4. The Physical Setting

4D. The Structure of Matter
  • 6-8: 4D/M1a. All matter is made up of atoms, which are far too small to see directly through a microscope.
  • 9-12: 4D/H1. Atoms are made of a positively charged nucleus surrounded by negatively charged electrons. The nucleus is a tiny fraction of the volume of an atom but makes up almost all of its mass. The nucleus is composed of protons and neutrons which have roughly the same mass but differ in that protons are positively charged while neutrons have no electric charge.
  • 9-12: 4D/H2. The number of protons in the nucleus determines what an atom's electron configuration can be and so defines the element. An atom's electron configuration, particularly the outermost electrons, determines how the atom can interact with other atoms. Atoms form bonds to other atoms by transferring or sharing electrons.

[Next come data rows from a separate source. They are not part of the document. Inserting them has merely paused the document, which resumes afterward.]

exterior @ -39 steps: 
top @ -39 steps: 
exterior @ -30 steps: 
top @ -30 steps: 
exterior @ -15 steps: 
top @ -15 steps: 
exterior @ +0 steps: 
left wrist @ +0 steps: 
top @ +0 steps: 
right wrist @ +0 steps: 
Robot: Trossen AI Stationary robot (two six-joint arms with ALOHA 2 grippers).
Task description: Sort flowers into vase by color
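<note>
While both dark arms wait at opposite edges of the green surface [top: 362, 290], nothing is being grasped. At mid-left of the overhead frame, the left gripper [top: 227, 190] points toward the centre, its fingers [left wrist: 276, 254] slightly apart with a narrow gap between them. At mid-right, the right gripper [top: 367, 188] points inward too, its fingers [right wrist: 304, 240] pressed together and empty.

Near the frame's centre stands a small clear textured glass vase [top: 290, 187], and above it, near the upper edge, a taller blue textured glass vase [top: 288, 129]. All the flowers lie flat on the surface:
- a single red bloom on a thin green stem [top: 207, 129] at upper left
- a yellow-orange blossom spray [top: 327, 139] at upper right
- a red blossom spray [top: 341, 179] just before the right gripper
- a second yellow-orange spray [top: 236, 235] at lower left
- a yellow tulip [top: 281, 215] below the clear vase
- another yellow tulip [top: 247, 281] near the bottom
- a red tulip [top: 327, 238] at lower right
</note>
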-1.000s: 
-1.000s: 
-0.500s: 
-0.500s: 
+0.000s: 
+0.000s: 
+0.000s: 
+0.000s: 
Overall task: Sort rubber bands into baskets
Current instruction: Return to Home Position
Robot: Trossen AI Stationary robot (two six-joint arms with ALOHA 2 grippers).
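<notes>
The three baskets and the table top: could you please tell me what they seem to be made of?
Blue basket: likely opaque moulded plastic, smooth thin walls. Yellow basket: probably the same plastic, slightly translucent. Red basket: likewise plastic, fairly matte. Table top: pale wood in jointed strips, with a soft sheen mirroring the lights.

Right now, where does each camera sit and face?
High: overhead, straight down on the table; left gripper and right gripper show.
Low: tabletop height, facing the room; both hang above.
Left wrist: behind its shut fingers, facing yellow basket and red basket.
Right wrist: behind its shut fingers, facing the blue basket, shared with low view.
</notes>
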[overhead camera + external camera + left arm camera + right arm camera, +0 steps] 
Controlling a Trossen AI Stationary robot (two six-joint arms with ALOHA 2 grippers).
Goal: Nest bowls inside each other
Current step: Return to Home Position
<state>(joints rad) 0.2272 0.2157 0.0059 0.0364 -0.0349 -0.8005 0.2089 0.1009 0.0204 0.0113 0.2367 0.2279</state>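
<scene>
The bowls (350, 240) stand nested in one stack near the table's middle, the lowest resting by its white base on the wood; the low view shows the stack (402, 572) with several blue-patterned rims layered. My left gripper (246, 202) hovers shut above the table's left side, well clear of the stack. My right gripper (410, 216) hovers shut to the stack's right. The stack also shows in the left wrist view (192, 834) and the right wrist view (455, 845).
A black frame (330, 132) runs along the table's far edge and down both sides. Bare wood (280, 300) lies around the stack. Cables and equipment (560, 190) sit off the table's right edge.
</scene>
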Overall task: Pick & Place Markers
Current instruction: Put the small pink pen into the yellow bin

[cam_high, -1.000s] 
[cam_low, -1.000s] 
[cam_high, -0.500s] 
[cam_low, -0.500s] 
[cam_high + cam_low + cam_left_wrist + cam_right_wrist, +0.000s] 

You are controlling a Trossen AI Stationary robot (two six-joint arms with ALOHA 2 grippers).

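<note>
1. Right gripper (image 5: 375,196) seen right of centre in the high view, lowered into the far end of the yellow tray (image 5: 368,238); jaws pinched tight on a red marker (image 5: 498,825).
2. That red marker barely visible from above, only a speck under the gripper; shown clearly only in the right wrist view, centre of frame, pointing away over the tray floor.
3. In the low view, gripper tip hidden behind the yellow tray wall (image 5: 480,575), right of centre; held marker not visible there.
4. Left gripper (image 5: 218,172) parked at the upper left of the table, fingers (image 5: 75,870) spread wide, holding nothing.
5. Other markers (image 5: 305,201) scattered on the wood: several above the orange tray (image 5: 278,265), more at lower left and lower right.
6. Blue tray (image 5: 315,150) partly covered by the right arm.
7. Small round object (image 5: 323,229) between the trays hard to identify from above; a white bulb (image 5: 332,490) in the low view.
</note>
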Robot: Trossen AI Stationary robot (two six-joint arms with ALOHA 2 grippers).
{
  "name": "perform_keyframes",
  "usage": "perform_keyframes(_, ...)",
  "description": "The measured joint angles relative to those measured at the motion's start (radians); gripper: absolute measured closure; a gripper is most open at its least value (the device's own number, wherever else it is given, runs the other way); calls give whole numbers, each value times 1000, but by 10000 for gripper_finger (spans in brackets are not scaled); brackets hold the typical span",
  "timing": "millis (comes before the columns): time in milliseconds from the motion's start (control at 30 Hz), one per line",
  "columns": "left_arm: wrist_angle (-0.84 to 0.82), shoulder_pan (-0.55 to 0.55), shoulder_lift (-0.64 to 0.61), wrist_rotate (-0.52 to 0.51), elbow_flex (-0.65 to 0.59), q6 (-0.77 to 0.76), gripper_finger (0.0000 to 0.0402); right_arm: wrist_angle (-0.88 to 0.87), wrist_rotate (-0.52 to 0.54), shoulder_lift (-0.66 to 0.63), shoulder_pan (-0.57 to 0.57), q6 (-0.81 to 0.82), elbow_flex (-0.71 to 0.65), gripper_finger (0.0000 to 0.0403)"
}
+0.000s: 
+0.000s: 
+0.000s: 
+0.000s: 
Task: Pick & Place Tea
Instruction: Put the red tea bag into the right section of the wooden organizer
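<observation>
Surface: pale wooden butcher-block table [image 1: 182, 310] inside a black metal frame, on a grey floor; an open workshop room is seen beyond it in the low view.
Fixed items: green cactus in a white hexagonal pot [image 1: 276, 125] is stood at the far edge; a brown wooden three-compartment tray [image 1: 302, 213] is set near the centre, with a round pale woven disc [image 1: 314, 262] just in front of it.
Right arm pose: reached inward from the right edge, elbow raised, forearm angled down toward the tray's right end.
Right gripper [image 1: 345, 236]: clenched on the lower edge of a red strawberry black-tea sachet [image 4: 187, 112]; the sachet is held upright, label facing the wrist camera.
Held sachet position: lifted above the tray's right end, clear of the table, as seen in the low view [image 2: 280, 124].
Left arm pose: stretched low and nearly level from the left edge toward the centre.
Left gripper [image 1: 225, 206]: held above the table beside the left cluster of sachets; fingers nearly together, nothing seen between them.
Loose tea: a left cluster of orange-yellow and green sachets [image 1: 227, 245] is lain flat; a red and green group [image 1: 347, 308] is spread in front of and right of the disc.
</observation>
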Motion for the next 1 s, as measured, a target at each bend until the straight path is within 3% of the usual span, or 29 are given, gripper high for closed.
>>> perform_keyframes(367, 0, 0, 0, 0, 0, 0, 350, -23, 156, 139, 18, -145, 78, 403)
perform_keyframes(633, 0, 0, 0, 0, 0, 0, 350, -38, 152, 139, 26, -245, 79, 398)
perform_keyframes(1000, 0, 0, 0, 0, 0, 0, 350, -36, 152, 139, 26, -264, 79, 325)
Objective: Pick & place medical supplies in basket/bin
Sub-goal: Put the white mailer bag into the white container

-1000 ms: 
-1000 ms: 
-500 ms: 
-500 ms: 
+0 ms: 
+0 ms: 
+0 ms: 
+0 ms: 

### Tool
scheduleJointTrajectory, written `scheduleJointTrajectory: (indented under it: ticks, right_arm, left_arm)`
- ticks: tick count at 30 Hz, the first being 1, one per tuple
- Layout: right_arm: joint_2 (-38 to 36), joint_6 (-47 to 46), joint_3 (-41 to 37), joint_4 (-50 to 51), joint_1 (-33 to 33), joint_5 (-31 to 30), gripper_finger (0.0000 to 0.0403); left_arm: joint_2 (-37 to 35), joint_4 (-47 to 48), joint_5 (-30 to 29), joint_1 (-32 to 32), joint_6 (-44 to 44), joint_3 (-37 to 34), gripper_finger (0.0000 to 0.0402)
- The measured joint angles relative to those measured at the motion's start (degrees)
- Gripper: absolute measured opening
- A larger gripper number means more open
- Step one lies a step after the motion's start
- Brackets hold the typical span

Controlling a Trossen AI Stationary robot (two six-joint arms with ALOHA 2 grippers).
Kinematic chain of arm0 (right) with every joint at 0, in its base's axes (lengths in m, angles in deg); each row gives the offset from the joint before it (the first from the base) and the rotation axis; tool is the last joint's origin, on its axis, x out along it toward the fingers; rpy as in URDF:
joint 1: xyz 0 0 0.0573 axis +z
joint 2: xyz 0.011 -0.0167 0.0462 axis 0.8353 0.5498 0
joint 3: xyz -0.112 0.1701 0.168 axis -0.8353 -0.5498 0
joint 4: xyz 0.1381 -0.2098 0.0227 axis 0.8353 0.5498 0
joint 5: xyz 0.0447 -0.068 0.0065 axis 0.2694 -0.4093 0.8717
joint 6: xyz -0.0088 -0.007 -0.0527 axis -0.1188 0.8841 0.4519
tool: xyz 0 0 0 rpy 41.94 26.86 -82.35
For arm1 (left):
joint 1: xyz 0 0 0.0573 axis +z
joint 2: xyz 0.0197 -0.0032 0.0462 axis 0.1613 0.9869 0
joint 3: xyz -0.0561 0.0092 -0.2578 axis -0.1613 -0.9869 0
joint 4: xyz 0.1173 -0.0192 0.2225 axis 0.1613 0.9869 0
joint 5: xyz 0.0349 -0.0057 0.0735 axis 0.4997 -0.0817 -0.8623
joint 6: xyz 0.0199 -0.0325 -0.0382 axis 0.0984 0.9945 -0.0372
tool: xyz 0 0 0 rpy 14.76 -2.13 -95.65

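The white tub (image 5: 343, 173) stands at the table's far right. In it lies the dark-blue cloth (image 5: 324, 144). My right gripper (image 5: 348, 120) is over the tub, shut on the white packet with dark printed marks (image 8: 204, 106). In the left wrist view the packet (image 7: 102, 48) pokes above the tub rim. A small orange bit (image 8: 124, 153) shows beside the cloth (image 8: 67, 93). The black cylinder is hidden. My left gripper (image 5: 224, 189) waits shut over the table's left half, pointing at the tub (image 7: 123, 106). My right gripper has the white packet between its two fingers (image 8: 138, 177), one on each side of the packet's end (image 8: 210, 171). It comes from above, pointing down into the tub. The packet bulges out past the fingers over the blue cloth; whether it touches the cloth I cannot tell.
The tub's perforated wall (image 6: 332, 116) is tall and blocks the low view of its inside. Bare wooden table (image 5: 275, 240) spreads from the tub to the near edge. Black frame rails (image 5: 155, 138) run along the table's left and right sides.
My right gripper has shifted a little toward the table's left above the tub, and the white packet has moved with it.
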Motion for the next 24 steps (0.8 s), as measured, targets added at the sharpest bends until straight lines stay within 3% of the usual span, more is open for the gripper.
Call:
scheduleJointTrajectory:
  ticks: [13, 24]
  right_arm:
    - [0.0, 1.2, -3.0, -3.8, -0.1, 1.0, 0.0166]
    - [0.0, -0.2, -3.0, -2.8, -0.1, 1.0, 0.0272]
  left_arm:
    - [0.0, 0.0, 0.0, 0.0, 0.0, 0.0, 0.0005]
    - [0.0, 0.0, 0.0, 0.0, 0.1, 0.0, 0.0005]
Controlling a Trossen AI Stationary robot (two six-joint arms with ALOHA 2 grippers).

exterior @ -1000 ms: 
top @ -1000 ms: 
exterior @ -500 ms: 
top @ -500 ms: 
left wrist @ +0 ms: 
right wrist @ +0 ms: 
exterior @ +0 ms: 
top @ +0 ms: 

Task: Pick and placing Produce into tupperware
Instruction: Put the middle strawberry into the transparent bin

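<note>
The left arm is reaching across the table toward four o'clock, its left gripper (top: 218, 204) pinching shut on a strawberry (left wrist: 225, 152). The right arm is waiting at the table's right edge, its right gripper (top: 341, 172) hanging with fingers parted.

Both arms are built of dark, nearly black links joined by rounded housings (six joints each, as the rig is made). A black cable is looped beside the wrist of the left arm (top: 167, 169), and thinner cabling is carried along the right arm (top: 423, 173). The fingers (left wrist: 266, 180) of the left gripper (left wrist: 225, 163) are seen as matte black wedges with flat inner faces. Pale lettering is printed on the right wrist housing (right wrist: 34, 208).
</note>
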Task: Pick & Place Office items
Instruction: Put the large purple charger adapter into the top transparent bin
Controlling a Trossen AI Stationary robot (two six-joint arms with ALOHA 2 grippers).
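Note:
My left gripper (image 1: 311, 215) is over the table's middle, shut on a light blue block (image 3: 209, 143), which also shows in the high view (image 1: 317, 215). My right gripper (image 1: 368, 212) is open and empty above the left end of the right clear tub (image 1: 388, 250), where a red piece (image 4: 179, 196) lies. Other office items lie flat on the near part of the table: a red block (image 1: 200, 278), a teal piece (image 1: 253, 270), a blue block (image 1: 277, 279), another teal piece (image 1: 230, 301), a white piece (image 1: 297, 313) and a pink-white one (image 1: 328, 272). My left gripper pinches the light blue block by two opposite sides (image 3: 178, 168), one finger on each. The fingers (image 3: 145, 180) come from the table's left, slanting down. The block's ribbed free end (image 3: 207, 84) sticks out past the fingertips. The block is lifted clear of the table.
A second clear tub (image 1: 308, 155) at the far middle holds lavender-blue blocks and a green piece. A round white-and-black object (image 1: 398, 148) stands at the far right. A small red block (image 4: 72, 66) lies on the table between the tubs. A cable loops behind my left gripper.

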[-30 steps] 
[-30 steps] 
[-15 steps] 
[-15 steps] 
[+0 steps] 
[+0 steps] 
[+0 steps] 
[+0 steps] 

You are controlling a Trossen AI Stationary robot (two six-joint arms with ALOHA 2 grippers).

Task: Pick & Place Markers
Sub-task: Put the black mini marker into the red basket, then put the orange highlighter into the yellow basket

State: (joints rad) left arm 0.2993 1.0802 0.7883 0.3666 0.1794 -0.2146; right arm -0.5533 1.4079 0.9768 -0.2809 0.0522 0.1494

10. Historical Perspectives

10F. Understanding Fire
  • 9-12: 10F/H1. In the late 1700s and early 1800s, the idea of atoms reemerged in response to questions about the structure of matter, the nature of fire, and the basis of chemical phenomena.
  • 9-12: 10F/H3. In the early 1800s, British chemist and physicist John Dalton united the concepts of atoms and elements. He proposed two ideas that laid the groundwork for modern chemistry: first, that elements are formed from small, indivisible particles called atoms, which are identical for a given element but different from any other element; and second, that chemical compounds are formed from atoms by combining a definite number of each type of atom to form one molecule of the compound.
  • 9-12: 10F/H4. Dalton figured out how the relative weights of the atoms could be determined experimentally. His idea that every substance had a unique atomic composition provided an explanation for why substances were made up of elements in specific proportions.

This resource is part of a Physics Front Topical Unit.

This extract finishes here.